Although the FDA has no direct jurisdiction over a manufacturing plant outside the United States, foreign facilities that make drugs for the U.S. market are subject to agency inspections to ensure compliance with “current good manufacturing practices,” according to agency spokeswoman Karen Mahoney. In a November 2011 warning letter, the FDA revealed that investigators found “significant violations” of drug manufacturing rules at the Sandoz plant in Quebec, including a failure to implement written procedures designed to prevent microbiological contamination.
In light of the warning letter, Sandoz has “intensified its ongoing efforts” to improve quality control at the plant, said company spokeswoman Marija Mandic in an email to the VIN News Service. Asked when the production slowdown might end, Mandic responded that “a specific timeline cannot be given at this point of time, and will vary from product to product. Our objective is to restore normal levels of supply as soon as possible."

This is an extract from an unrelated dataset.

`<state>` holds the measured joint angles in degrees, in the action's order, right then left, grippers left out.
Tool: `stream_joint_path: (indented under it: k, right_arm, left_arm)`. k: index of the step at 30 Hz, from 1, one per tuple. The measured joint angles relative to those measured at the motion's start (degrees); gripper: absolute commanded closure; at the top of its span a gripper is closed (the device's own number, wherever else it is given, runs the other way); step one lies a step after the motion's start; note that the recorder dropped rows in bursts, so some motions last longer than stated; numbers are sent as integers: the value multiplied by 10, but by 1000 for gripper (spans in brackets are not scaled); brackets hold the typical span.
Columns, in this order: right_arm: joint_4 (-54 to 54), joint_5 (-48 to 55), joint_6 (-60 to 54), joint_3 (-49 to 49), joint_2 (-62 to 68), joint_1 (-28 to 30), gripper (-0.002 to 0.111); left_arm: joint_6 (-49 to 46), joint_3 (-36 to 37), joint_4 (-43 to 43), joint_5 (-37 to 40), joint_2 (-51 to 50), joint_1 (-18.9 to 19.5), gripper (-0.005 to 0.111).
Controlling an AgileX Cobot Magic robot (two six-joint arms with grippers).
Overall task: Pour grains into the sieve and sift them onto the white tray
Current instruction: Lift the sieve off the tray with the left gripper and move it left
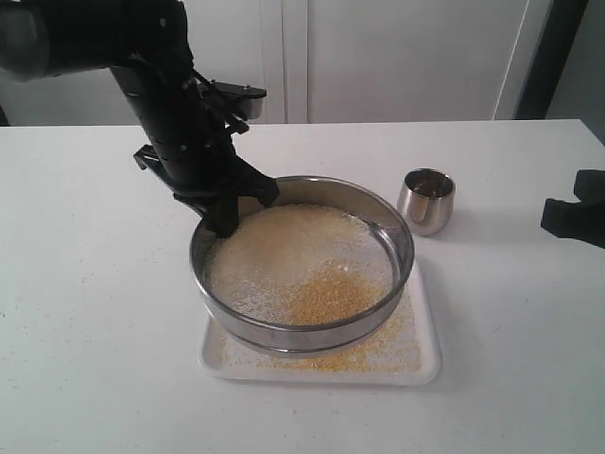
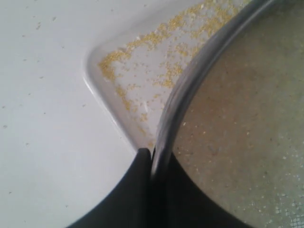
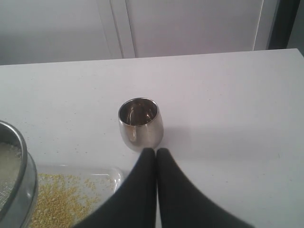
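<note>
The round steel sieve (image 1: 302, 260) sits over the white tray (image 1: 427, 364), tilted a little, with whitish and yellow grains (image 1: 326, 288) on its mesh. Fine yellow grains (image 1: 364, 355) lie scattered on the tray beneath it. My left gripper (image 1: 232, 210) is shut on the sieve's rim at its far left side. In the left wrist view the fingers (image 2: 142, 164) pinch the steel rim (image 2: 190, 85), one outside and one inside, above the tray corner (image 2: 102, 88). My right gripper (image 3: 156, 153) is shut and empty, off to the right at the edge of the exterior view (image 1: 572, 213).
A small shiny steel cup (image 1: 426, 200) stands upright on the white table (image 1: 85, 312) just right of the sieve, in front of my right gripper (image 3: 138, 122). A white wall with panel seams runs behind the table.
</note>
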<state>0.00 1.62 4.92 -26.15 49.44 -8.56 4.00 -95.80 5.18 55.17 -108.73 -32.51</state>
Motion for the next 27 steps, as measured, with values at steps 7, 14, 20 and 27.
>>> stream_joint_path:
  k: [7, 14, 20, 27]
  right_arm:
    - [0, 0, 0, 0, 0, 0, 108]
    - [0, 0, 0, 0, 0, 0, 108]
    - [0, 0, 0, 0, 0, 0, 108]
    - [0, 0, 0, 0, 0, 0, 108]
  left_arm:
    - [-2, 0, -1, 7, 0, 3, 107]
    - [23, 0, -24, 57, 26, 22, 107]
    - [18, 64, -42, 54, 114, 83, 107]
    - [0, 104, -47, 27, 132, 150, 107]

Sandoz stopped producing “some non-essential products, including ointments, ophthalmics, suppositories and certain injectable drugs, in order to focus local capacity on our core injectable portfolio," Mandic noted.

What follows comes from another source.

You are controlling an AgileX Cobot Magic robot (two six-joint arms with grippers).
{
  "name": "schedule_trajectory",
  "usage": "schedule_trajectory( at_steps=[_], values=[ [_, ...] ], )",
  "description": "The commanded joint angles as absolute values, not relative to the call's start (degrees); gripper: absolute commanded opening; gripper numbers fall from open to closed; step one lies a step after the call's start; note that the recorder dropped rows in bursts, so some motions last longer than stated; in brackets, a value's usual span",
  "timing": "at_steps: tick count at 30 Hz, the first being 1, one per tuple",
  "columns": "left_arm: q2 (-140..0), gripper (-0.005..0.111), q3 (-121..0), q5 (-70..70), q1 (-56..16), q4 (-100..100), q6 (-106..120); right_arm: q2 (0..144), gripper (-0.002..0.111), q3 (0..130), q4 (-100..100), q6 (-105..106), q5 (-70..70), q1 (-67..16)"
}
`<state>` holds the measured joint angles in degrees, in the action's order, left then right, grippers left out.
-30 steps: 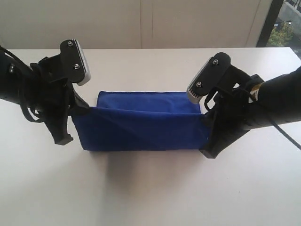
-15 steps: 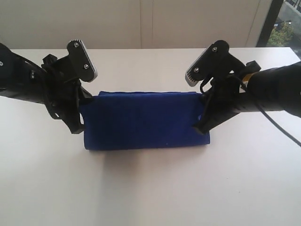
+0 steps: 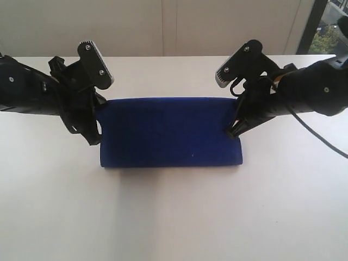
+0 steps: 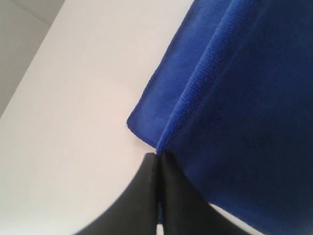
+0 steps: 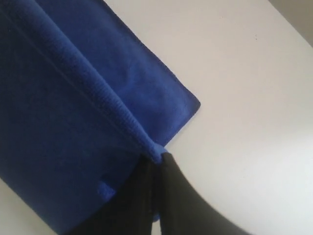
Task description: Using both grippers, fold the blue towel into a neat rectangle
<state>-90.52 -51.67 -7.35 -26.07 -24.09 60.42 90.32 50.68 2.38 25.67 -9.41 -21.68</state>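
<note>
The deep royal-blue soft microfibre towel (image 3: 168,133) spans between both grippers, its fold resting on the white table (image 3: 174,217). The slim black left gripper (image 4: 157,157) and right gripper (image 5: 157,160) stay pinched on its raised corners, and the held edge has swung over the lower layer, hiding it. The fold looks nearly laid.
</note>
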Motion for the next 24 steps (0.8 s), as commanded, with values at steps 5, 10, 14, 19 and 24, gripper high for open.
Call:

The shortage isn't expected to be fully resolved until the year's end, and the company's priority is to first supply human hospitals. To help veterinarians wait out supply shortages, the CVMA prepared a
list of drug alternatives to be used as a guide.
Some members of the Veterinary Information Network (VIN), an online community for the profession, consider the situation to be untenable.
"How am I supposed to practice?" asked Dr. Susan Robertson of Yorkton, Saskatchewan, in a VIN
message board discussion. "The head part of me is frustrated and angry. The heart part of me is breaking."
In terms of problems tied to Novartis' Lincoln, Neb., plant, company spokeswoman Julie Groce acknowledged the veterinary profession's frustrations.
“We understand that this is a serious inconvenience, and we deeply regret the significant challenges the situation has created for veterinary practices and pet owners who rely on our products,” she said by email. “As much as we would like to be able to provide a more specific (restart) date, there are still many production uncertainties to be managed."